The jets emanate from hot fissures known as "tiger stripes" at the south pole

The Cassini spacecraft has captured striking images from flying by three moons of Saturn, including new pictures of Enceladus's gushing geysers.

Cassini made its lowest pass yet over the south pole of Enceladus, at at an altitude of 74km (46 miles).

This allowed it to "taste" the jets of water vapour and ice that the moon spews forth into space.

The Nasa probe also made relatively close flypasts of two other Saturnian satellites: Dione and Janus.

The observationswere made over 27 and 28 March, external.

The encounter was primarily designed for Cassini's ion and neutral mass spectrometer instrument, which sampled the composition of Enceladus's south polar plume.

Image caption,

Abundant evidence of geological activity criss-crosses Enceladus's surface

Other instruments, including the Cassini plasma spectrometer and composite infrared spectrometer, also took measurements.

Before the closest approach to Enceladus, Cassini's onboard cameras captured images of the geysers, which contain organic compounds along with the ice and vapour.

The jets erupt from cracks, or hot fissures, at the south pole known as "tiger stripes".

Image caption,

Dione's surface has hints of past or present activity, but at a lower level than on Enceladus

Several lines of evidence suggest the jets are fed by a liquid water ocean beneath Enceladus' outer icy shell.

Scientists have previously detected salts in these jets, which suggests the ocean is probably in contact with the moon's rocky core.

"Cassini has flown several times now through this spray and has tasted it.
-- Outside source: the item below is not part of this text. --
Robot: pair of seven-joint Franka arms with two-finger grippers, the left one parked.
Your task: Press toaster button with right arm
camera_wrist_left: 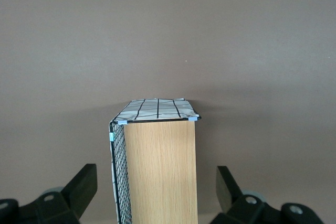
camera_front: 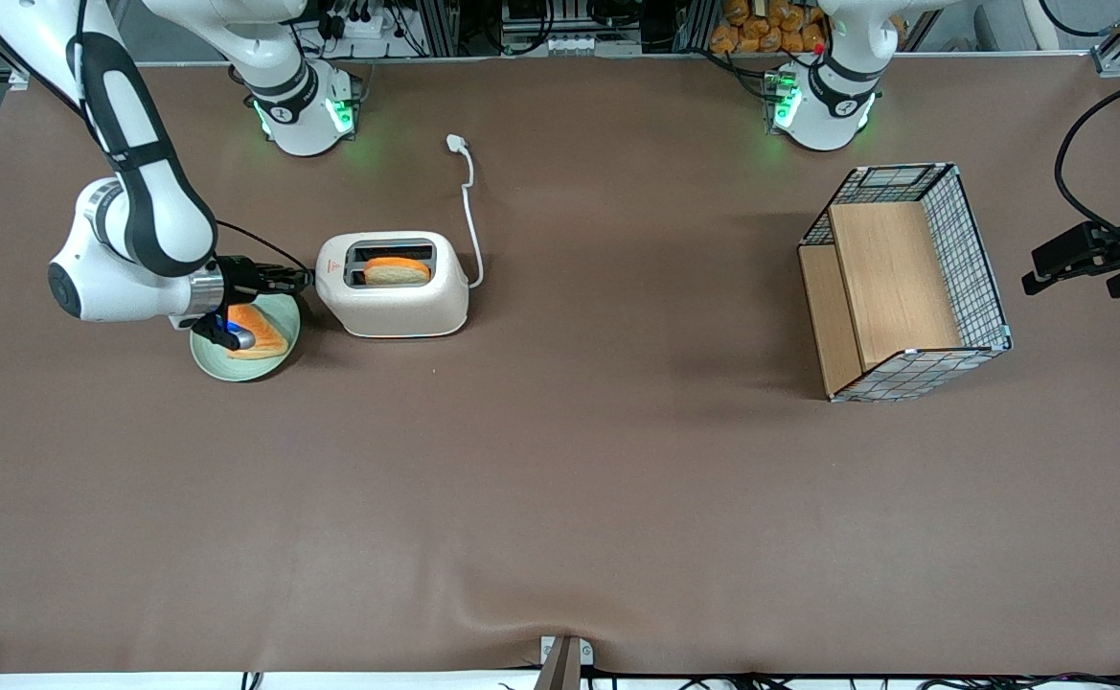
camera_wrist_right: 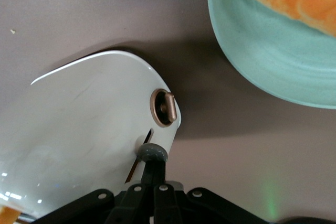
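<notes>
The cream-white toaster (camera_front: 395, 305) stands on the brown table with a bread slice (camera_front: 395, 271) in one slot. My right arm's gripper (camera_front: 297, 279) is level with the toaster's short end face and points straight at it. In the right wrist view the two fingers are pressed together, and the gripper (camera_wrist_right: 152, 153) has its tip against the toaster (camera_wrist_right: 84, 124) at the lever slot. The toaster button (camera_wrist_right: 146, 138) is a small pale nub right at the fingertips, partly covered by them. A round copper dial (camera_wrist_right: 163, 107) sits beside it on the same face.
A green plate (camera_front: 277, 356) with an orange-crusted bread slice (camera_front: 262, 333) lies under my wrist, beside the toaster; it also shows in the right wrist view (camera_wrist_right: 262, 61). The white cord and plug (camera_front: 456, 143) trail away from the toaster. A wire and wood basket (camera_front: 904, 278) stands toward the parked arm's end.
</notes>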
And we have found that aside from water and organic material, there is salt in the icy particles. The salinity is the same as that of Earth's oceans," said Dr Carolyn Porco, head of the imaging team on Cassini.

As the spacecraft passed Enceladus, the cameras made a nine-frame mosaic of the surface of Enceladus's leading hemisphere.

Cassini then flew by the small moon Janus with a closest approach distance of 44,000km. The planet was in the background in some of these views.

On 28 March, the spacecraft passed Dione at roughly the same distance and captured, among other observations, a nine-frame mosaic depicting the side of the moon that faces away from Saturn.

Scientists recently presented evidence that Dione has features resembling tiger stripes and a cryovolcano, which erupts water-ammonia or methane instead of molten rock.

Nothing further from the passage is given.